[WORK ORDER] Take the material below and output exactly the run of lines from the one containing "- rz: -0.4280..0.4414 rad" down to the one containing "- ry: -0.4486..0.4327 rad", with both included.

[DATASET EXTRACT]
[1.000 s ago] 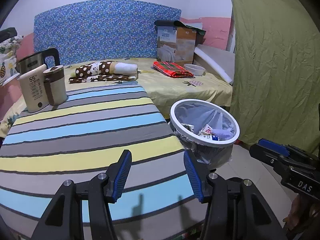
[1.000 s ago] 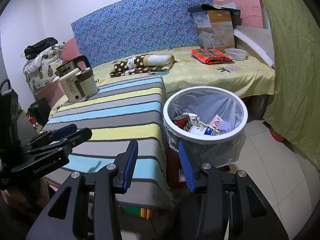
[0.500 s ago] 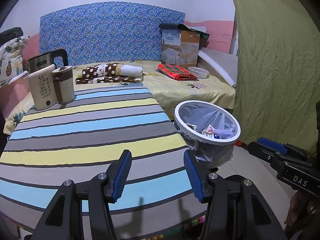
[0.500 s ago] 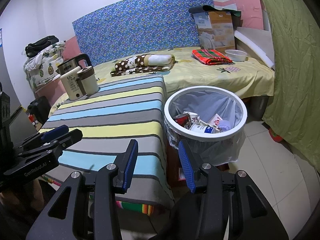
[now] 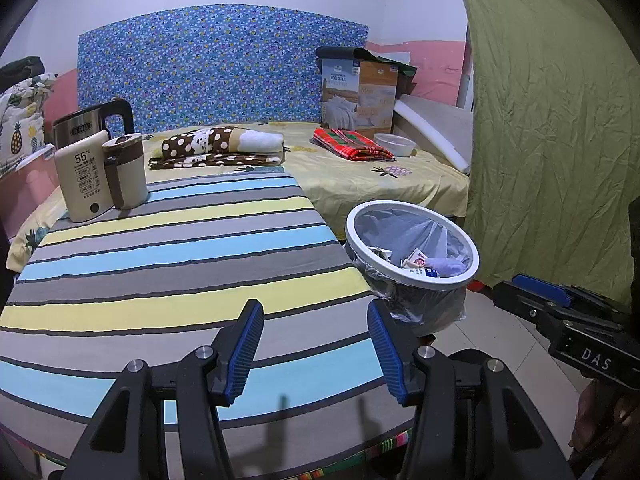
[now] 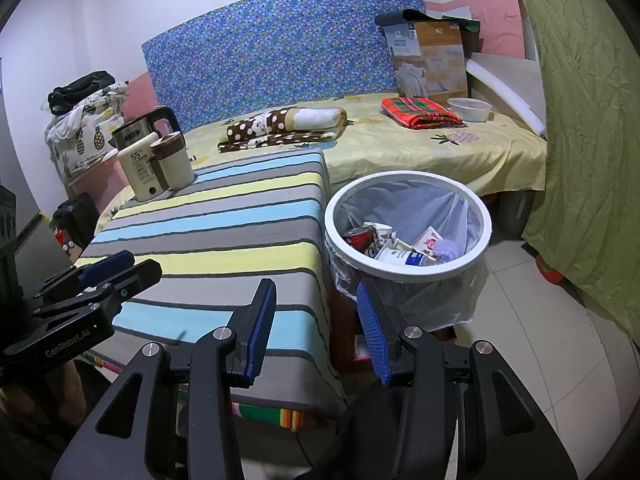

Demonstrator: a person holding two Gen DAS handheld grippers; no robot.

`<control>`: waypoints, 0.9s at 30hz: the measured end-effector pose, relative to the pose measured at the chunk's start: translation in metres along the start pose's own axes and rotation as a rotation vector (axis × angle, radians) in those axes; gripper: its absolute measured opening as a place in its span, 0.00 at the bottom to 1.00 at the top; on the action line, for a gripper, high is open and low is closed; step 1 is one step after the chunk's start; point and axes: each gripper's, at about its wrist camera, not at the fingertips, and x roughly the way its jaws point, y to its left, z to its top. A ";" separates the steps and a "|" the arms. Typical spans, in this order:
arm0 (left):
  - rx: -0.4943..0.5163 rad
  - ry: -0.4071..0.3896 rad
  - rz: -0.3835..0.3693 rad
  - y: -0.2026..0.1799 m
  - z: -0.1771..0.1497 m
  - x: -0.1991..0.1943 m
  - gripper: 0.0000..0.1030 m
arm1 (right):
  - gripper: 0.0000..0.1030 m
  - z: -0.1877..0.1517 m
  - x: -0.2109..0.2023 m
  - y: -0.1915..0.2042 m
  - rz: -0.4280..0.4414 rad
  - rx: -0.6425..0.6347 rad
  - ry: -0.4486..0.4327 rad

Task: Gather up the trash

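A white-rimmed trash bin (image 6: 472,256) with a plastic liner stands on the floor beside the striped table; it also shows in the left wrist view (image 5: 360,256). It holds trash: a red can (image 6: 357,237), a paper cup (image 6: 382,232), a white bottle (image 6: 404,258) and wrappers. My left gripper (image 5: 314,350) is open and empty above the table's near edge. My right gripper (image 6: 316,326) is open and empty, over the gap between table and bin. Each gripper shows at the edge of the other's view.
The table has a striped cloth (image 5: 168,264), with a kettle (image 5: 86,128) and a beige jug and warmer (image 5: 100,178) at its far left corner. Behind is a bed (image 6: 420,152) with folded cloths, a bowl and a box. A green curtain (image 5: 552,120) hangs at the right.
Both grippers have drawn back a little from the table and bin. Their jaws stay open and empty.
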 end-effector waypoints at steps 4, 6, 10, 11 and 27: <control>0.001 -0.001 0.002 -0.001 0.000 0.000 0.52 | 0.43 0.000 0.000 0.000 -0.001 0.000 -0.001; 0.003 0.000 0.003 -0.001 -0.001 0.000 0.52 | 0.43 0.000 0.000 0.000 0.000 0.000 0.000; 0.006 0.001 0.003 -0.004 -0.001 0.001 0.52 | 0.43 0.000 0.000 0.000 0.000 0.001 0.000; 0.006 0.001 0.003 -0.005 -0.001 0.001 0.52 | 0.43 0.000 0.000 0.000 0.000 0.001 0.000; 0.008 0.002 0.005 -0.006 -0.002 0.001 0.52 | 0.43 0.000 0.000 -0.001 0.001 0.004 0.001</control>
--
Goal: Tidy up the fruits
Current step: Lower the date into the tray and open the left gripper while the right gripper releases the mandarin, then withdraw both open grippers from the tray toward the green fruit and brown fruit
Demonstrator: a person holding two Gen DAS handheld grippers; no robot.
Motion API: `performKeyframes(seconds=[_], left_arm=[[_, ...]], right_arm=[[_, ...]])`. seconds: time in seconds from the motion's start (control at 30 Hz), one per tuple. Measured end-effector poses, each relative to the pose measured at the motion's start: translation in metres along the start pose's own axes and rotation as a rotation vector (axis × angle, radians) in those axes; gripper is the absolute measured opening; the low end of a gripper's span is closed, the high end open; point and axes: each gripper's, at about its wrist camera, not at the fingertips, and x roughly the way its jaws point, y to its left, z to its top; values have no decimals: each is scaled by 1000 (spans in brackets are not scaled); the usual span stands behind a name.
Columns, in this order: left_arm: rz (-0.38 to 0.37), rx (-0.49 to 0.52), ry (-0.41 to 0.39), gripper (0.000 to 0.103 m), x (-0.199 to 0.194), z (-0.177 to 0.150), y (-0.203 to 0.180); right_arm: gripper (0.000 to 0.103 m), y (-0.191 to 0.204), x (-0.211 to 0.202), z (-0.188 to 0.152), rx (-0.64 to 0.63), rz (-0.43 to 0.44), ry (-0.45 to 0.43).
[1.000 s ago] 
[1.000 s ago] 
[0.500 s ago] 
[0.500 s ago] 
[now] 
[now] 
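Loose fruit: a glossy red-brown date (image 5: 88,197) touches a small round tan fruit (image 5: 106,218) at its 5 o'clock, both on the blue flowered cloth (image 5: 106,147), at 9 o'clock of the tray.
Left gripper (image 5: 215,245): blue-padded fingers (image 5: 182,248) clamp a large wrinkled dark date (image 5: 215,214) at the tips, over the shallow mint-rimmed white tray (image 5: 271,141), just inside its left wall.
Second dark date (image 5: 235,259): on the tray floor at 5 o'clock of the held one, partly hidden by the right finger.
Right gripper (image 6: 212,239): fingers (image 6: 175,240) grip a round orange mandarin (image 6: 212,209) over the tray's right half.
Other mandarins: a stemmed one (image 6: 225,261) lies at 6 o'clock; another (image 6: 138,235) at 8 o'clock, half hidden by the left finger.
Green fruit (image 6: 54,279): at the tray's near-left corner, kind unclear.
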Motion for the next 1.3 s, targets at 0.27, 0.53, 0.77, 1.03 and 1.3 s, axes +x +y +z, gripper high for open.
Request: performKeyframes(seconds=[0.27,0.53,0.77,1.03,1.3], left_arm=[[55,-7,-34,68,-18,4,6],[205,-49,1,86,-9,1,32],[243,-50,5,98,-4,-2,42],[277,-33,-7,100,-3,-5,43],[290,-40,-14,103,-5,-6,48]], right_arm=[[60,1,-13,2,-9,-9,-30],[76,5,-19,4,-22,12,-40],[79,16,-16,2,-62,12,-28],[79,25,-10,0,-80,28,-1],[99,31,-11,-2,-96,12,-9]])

[YOUR RESPONSE]
  - rz: -0.4280..0.4414 rad
  - rx: -0.6425..0.6347 rad
  - ry: -0.4486..0.4327 rad

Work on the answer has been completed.